Data center architecture must change because the applications running in data centers have changed. Several factors are forcing these architectural changes, including some key trends:
- The migration from monolithic applications running on single CPUs to distributed applications running on multiple virtual machines (VMs) using containers and microservices.
- The migration from single-owner enterprise data centers to data centers owned and operated by cloud service providers such as Amazon Web Services (AWS), Microsoft Azure, Google Cloud, Alibaba Cloud, IBM, Dell, HP Enterprise (HPE), etc.
- The meteoric rise of hackers and other malicious actors who prod and probe public and private networks to find exploitable weaknesses for the purposes of stealing valuable, sellable data, selling that data on the Dark Web, and simply wreaking general havoc.
The death of Dennard Scaling two decades ago has been chiefly responsible for the migration from monolithic applications running on single CPUs to distributed applications. Let me explain that chain of thought before you leave a snide comment about blending hardware and software trends into an unpalatable mush.
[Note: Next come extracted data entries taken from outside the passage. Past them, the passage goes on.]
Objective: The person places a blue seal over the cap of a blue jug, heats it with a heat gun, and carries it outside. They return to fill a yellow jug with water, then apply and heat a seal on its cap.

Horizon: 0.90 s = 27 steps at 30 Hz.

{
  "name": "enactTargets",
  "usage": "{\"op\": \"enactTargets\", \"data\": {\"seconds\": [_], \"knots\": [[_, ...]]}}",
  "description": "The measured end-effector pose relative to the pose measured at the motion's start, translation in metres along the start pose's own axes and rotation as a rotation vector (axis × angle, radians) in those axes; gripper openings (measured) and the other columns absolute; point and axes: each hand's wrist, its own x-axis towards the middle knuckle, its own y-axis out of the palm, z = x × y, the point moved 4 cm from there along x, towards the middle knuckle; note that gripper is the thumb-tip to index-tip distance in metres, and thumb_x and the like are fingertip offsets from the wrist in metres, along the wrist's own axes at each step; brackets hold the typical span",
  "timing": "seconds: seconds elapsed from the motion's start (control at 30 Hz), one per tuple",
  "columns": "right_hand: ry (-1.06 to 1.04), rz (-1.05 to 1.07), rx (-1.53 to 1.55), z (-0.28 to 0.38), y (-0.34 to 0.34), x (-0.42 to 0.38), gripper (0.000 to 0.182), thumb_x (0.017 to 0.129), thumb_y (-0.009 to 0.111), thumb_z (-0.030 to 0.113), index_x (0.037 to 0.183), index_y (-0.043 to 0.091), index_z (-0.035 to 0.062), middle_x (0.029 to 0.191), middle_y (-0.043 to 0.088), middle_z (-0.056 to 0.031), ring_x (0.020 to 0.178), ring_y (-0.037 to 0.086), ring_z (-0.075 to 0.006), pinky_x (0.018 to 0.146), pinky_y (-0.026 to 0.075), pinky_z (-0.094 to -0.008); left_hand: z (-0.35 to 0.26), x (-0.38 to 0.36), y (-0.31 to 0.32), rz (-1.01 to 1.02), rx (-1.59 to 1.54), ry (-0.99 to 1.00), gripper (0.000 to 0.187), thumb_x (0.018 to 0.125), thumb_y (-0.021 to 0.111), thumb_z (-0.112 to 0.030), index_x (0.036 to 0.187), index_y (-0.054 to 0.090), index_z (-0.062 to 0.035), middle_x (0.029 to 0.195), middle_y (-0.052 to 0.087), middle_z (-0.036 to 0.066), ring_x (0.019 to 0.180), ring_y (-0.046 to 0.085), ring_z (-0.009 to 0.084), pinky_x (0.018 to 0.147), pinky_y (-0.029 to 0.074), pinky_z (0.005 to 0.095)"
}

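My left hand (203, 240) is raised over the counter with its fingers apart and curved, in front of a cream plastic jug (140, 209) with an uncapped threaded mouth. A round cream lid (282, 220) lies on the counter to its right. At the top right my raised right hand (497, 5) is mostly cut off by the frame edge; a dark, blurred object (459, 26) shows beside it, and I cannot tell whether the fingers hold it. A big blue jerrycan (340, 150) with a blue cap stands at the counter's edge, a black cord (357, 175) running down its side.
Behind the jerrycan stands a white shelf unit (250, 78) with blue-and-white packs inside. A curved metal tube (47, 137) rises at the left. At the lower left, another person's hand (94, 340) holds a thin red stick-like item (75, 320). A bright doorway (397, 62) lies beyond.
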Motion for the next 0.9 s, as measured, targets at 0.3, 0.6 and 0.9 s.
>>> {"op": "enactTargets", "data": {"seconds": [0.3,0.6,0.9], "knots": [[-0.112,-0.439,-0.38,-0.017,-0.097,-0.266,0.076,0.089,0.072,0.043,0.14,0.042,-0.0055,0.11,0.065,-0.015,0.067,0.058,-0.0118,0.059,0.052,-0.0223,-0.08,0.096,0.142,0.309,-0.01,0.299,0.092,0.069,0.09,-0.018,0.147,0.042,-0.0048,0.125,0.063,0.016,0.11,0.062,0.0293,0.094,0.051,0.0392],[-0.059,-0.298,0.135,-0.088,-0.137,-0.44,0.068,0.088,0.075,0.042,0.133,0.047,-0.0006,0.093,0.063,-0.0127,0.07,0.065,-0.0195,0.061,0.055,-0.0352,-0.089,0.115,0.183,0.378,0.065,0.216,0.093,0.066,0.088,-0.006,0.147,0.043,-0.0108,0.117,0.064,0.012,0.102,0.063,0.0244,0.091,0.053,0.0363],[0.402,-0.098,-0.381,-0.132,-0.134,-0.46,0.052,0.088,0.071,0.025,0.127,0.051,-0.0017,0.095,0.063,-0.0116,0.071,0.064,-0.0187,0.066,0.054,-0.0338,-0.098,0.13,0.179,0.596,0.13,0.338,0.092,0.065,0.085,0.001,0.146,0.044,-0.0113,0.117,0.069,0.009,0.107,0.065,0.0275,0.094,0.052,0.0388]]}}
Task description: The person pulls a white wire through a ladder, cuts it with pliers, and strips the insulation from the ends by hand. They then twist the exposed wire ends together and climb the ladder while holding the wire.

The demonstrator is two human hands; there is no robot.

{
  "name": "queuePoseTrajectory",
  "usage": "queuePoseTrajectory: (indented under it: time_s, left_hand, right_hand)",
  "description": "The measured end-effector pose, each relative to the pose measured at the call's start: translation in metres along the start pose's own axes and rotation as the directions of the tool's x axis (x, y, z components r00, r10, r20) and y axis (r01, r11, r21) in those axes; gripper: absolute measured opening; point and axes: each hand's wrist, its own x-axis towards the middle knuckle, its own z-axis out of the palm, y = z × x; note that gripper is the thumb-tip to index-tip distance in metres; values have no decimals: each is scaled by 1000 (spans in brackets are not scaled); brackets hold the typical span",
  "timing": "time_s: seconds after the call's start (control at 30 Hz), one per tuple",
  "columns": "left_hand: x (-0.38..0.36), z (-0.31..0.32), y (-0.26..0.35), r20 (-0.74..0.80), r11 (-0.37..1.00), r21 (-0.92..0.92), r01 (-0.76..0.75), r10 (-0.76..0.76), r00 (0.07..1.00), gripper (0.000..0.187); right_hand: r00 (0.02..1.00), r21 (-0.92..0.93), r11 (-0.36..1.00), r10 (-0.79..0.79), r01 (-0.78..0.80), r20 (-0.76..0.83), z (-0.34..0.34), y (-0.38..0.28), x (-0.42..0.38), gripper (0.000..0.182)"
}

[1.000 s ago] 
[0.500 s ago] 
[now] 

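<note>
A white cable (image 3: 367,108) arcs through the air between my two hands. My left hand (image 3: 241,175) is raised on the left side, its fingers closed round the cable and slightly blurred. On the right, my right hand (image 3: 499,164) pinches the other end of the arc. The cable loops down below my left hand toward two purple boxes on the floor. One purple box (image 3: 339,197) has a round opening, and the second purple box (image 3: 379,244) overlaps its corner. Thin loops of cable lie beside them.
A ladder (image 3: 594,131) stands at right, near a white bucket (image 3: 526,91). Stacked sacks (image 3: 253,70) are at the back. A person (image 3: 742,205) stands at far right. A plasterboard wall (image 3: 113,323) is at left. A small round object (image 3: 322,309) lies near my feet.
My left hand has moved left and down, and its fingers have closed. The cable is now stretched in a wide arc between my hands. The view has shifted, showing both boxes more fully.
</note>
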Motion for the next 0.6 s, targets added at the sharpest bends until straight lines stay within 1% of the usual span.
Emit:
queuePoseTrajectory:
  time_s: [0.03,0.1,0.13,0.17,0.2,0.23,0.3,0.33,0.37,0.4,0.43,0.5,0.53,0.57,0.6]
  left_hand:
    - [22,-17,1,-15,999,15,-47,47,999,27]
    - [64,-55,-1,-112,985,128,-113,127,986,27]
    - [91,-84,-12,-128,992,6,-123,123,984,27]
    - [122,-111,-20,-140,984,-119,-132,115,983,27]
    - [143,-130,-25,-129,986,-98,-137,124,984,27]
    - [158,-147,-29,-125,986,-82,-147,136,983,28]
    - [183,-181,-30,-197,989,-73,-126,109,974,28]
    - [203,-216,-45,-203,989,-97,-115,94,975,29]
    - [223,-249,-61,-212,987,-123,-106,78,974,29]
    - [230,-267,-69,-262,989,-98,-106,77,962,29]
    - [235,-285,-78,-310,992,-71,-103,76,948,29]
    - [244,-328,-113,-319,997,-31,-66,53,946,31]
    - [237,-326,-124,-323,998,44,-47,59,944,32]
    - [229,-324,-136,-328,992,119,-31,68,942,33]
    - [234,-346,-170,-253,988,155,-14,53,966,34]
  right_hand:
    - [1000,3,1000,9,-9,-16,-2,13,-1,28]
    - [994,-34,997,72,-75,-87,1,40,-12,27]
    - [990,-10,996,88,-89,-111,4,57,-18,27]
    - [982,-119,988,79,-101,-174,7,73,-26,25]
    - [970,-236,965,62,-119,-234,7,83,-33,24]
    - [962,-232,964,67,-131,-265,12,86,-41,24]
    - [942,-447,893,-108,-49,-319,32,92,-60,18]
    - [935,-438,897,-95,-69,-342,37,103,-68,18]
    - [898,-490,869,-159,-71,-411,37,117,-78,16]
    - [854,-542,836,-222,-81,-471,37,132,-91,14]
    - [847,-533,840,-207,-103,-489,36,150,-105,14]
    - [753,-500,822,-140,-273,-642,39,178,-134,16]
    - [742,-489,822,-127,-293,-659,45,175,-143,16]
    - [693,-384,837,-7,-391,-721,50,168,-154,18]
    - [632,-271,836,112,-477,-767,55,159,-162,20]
If Dennard Scaling had not died, then we’d get faster and faster processors with each new semiconductor process node. That hasn’t happened. Maximum processor clock speeds haven’t really changed a lot in 20 years. Instead, we’ve gotten more processor cores per CPU chip. Dennard Scaling perished, but Moore’s Law continued. We’re currently up to 64 cores for the largest x86 server CPUs at the moment, and that number is sure to increase as new process nodes allow us to put more transistors on one die, and as the big guys (AMD and Intel) increasingly use multi-die packaging to build larger and larger CPU clusters in one package.
Because individual processors are not getting faster, as they once did, and because CPU cores and multithreading make concurrent processing a reality, software developers have necessarily turned to distributed computing to exploit all of those CPU cores. This situation overlays the reality of today’s cloud data centers, which house hundreds of thousands of interconnected servers, all based on multicore CPUs.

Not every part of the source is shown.